The U.S. military has also abruptly discharged some foreign-born recruits who were promised an expedited path to citizenship.

Hundreds of thousands of longtime U.S. residents have lost temporary protected status and are now subject to deportation. The TPS program, established by Congress in 1990, was created to offer protections to foreign nationals of countries devastated by natural disasters or armed conflict. It allows them to get work permits, pay taxes and establish new lives in the U.S.

Even as the Trump administration's hard-line immigration policies have triggered a crisis on the southern border, another less-known crisis is brewing along the northern U.S. border with Canada.

Fearing Trump's crackdown, thousands have entered Canada at unmarked locations along the border this year.

The largest group is Haitians, fearing deportation with the cancellation of TPS protection, followed by Nigerians, Turks, Syrians and Eritreans.

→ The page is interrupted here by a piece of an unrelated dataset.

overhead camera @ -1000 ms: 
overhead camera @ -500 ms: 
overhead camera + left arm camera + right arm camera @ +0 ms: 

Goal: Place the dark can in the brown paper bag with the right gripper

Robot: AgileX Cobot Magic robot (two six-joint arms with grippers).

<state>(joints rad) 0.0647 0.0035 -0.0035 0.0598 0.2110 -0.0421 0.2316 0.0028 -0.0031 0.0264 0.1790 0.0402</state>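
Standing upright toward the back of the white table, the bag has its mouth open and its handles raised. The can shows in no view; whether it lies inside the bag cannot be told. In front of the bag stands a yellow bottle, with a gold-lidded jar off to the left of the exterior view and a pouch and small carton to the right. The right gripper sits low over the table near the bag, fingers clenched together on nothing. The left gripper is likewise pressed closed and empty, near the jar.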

The wave of asylum seekers has swamped Canada's immigration system. Canada's Prime Minister Justin Trudeau blames his country's migration woes on the U.S. policies.

In an interview last week, Trudeau cited "domestic realities within the political context in the United States" for driving people to flee across the Canadian border. The stream of asylum seekers has become a political wedge issue for Trudeau, who is up for re-election in the fall of 2019.

Polls show a majority of Canadians believe there is a migration crisis as opposition politicians hammer Trudeau for failing to control the border and disregarding public safety.

"You have political leaders on the right whipping up hysteria. The genie is out of the bottle in terms of political rhetoric, and I don't think we are going to be able to put it back," says Craig Damian Smith, associate director of the Global Migration Lab at the University of Toronto. "I think the danger is in the public discourse and eventually the violence towards asylum seekers and growing xenophobia. It's scary, especially when Canada is supposed to be this beacon of liberalism and multiculturalism."